Axe Restoration Project: Part 5, Sharpening
The next step is sharpening our newly refurbished bit. Fig. a shows the tools we’ll be using. Clockwise from the upper left we have a small glass of water for cleaning our stone and files, a leather glove for safety, a diamond file, a diamond stone, and our axe head. First, a word about safety. Unlike knife sharpening, in which case you have a stationary sharpening implement, and hold the blade in your hands, sharpening an axe will most likely involve keeping the bit stationary, and holding the sharpening implement in your hand. This means that the blade and your hands are not moving in unison, making it much much easier to cut yourself. It is for this reason that we highly recommend wearing leather gloves while sharpening. They’ve saved our knuckles more than once.
There are many ways to sharpen every blade, and we are always exploring different methods and techniques. If you have tips or suggestions we welcome them in the comments section.
The first step involved with our bit is to remove the pitting along the bit edge that we mentioned in our previous installment. This we accomplish by clamping the head to a sturdy work surface and then taking our coarse (325 mesh) diamond stone and moving it into and across the bit edge, utilizing the full length of the stone (fig. b). Placing a hand at either end of the stone gives more control and purchase on the stone. If a more aggressive tactic is needed you may want to use a bastard cut file first before moving on to the diamond stone. We don’t recommend the use of a bench grinder for two reasons, the first being that they heat up quickly and can damage temper, secondly they will give the bit edge a concave shape which would need to be removed anyway. Concave, or ‘honed’ edges are too brittle and prone to chipping for use on an axe.
With the course stone we remove the pitting in the bit and begin to give it a convex shape. This is where things get trickier and opinions vary. We prefer to give the final edge of the bit a flat bevel of 20º per side. This flat bevel will allow for more precise and consistent sharpening since it gives our diamond files something flat to lay against. Some people disagree, saying that a flat bevel will impede performance, making the bit stick in wood. While the last 16th of an inch of bit will be flat we eliminate the ‘shoulder,’ the edge that demarcates the final edge from the rest of the blade, that is typically found on knives. We make the transition from final edge to the axe cheek a smooth and rounded one, even though the last 16th of an inch is a flat bevel.

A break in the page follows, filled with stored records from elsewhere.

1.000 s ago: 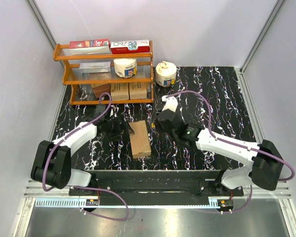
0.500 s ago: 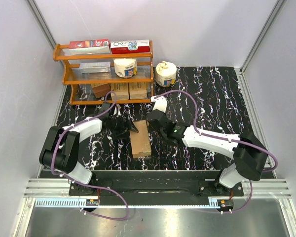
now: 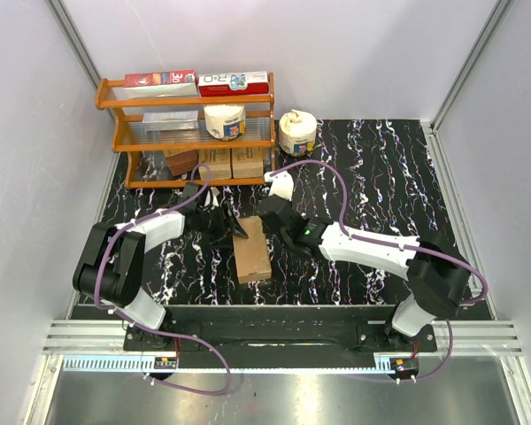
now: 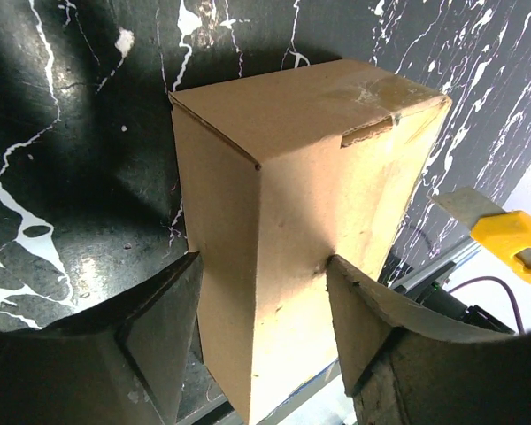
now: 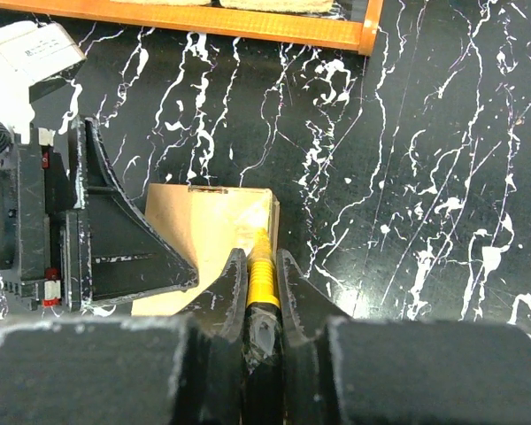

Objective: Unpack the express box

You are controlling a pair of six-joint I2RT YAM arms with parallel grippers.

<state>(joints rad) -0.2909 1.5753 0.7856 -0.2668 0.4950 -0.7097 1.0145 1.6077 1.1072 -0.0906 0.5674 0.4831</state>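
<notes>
Lying flat near the middle of the black, white-veined desk (image 3: 389, 177), the express box (image 3: 252, 250) is a single plain brown cardboard oblong with matte faces and crisp folded edges. Its long axis runs near to far, and a strip of clear tape glints on its top. The left tool (image 4: 264, 266) straddles the box's far end, its two black wedge-shaped fingers (image 4: 159, 328) set against the long sides and gripping the carton. The right tool (image 5: 261, 261) is clamped narrow on one yellow utility knife (image 5: 262, 282), its tip over the box's top by the right edge. At the far left stands one orange-framed rack (image 3: 115, 139) of three tiers, with two red-and-white cartons (image 3: 159, 80) on top and three small brown boxes (image 3: 217, 164) at the bottom. Two white rolls (image 3: 224, 121) show, one on the middle tier, the other on the desk just right of the rack.
</notes>
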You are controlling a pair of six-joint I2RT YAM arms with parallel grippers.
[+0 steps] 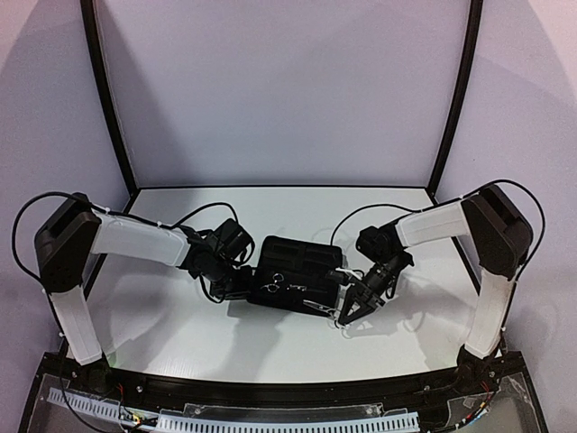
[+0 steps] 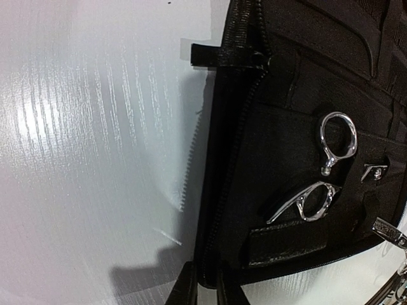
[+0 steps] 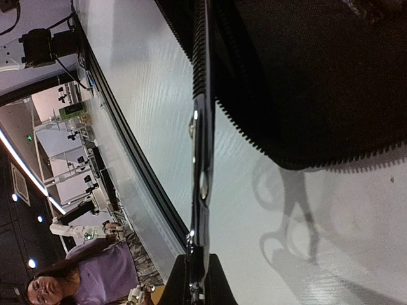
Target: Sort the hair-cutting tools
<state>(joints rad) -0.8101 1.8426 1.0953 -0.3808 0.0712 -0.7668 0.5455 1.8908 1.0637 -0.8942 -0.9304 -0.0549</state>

Once we’ve established the convex shape we want we progress through the higher grits of our diamond files. The folding file we show here is a DMT double sided Diafold. The red side has a fine mesh of 600, and the green side has an extra-fine mesh of 1200. As mentioned before, we use these files so they are flat up against the blade bevel, utilizing the full length of the file and pushing into and across the full width of the blade. All of our diamond sharpening tools we use with water. Dipping two fingers into a small glass and rubbing it across the diamond surface is usually sufficient. We never apply water to the bit edge for safety reasons.
Fig. c shows a close up of the bit edge. The thin light areas on the edge are called ‘candles’ and they indicate a microscopic flat area on the very tip of the edge. You may have to look at the bit edge at various angles in order to see any candling. These candles indicate dullness and should be eliminated with continued sharpening with a diamond file. Be patient and persistent in your sharpening, it can take a fair amount of time at each stage to achieve a great edge. Whatever you do, do not rush. Rushing only leads to poor workmanship and possible injury.

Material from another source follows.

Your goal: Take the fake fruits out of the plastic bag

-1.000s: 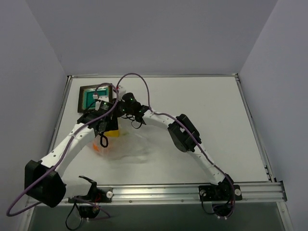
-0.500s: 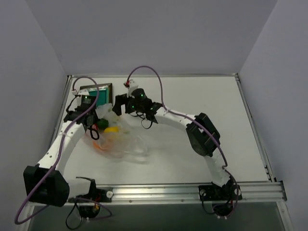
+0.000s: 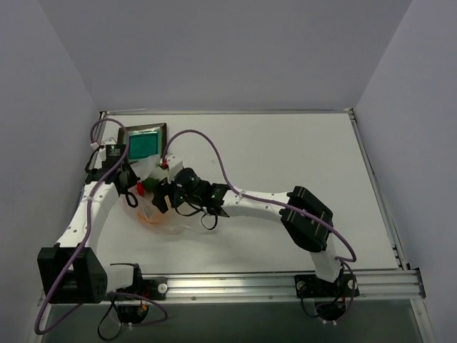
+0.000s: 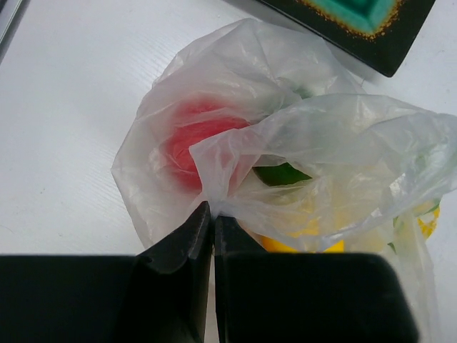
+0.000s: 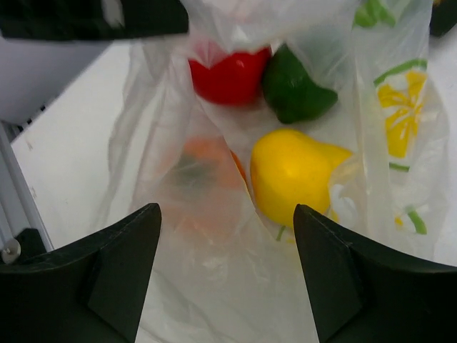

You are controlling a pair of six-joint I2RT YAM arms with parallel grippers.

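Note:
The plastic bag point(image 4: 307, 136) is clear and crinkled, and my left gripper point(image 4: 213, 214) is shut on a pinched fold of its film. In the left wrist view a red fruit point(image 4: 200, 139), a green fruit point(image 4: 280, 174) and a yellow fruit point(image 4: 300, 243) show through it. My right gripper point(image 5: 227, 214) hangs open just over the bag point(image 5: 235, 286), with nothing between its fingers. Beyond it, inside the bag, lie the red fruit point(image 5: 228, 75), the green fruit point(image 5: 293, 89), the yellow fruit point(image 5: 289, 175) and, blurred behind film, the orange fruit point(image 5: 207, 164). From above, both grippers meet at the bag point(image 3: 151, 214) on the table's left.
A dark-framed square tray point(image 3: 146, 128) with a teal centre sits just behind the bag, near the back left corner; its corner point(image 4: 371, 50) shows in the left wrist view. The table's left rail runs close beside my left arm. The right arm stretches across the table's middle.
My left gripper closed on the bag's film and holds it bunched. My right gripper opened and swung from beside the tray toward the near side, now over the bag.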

A well sharpened bit should be smooth enough to reflect light like chrome. If you wish you can finish the edge with a fine waterstone and/or strop it with a diamond paste. The bit we’ve shown here is sharpened to a 1200 mesh diamond file. We may do some more touch up work on it later, but it’s plenty sharp for us at this point. We find it’s easy to carry our folding file with us in the field and it will quickly restore a nice edge.
Sharpening takes practice. As we mentioned earlier, we are always trying to improve our techniques. If you’re new to sharpening the best advice we have is to take it slow, and really pay attention to how every stroke of the file and stone effects your edge. You’ll soon get the hang of it.